Did anyone else notice that Milton puts himself on par with Homer and a bunch of other super famous people? In one passage he writes, "I equaled with them in renown, / Blind Thamyris and blind Maeonides, / And Tiresias and Phineus prophets old" (3. 34-36). He includes himself among these famous writers, poets, and prophets. When he wrote Paradise Lost, he was blind, just as all these other poets were. He saw this similarity and decided to attribute their other qualities of fame, respect, and renown to himself. While this is a prideful claim, Milton is also showing truth through this.

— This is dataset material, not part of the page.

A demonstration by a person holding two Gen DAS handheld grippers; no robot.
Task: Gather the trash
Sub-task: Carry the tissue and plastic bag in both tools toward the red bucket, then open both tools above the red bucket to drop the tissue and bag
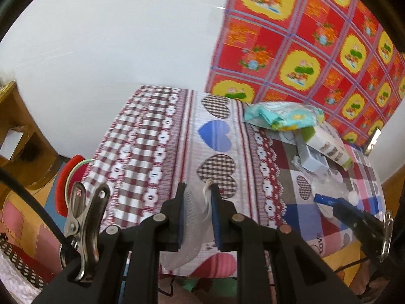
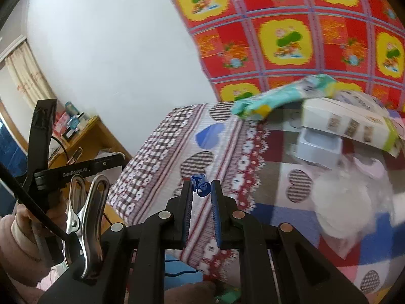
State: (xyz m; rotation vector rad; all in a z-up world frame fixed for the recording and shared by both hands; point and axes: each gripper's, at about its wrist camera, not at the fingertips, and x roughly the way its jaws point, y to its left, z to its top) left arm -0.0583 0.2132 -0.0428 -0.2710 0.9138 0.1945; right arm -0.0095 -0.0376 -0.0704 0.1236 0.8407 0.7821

It is a literary trope that the blind can see truth even though they cannot see the world. This is seen very clearly in Sophocles’ Oedipus Rex. In this play, the blind prophet Teiresias attempts to convince King Oedipus of his sins. Oedipus refuses to believe him and says that Teiresias is a “sightless, witless, senseless, mad old man” (20). In response, Tiresias cries out, “You mock my blindness, do you? / But I say that you, with both your eyes, are blind” (22). Tiresias is blind and sees the truth; Oedipus can see perfectly well and yet is blind to his own sins.
Milton uses this idea of the blind seeing truth in Paradise Lost. Soon after claiming his place among the blind prophets, he shows how lack of sight can lead to truth. He invokes the Spirit with the following words:
...thou celestial Light
Shine inward, and the mind through all her powers
Irradiate, there plant eyes, and mist from thence
Purge and disperse, that I may see and tell
Of things invisible to mortal sight. (3. 51-55).
The light of God shows far more truth than anything that man could see on his own. Milton says that it is better to see through God than to rely on one’s own sight. The only way that one can really know the truth is to acknowledge that man is blind unless God reveals His truth by His light. It doesn't matter if you have 20-20 vision. If you can't see God's truth, you are blind.
P.S. I commeneted on Madison's and AnnaKate's posts.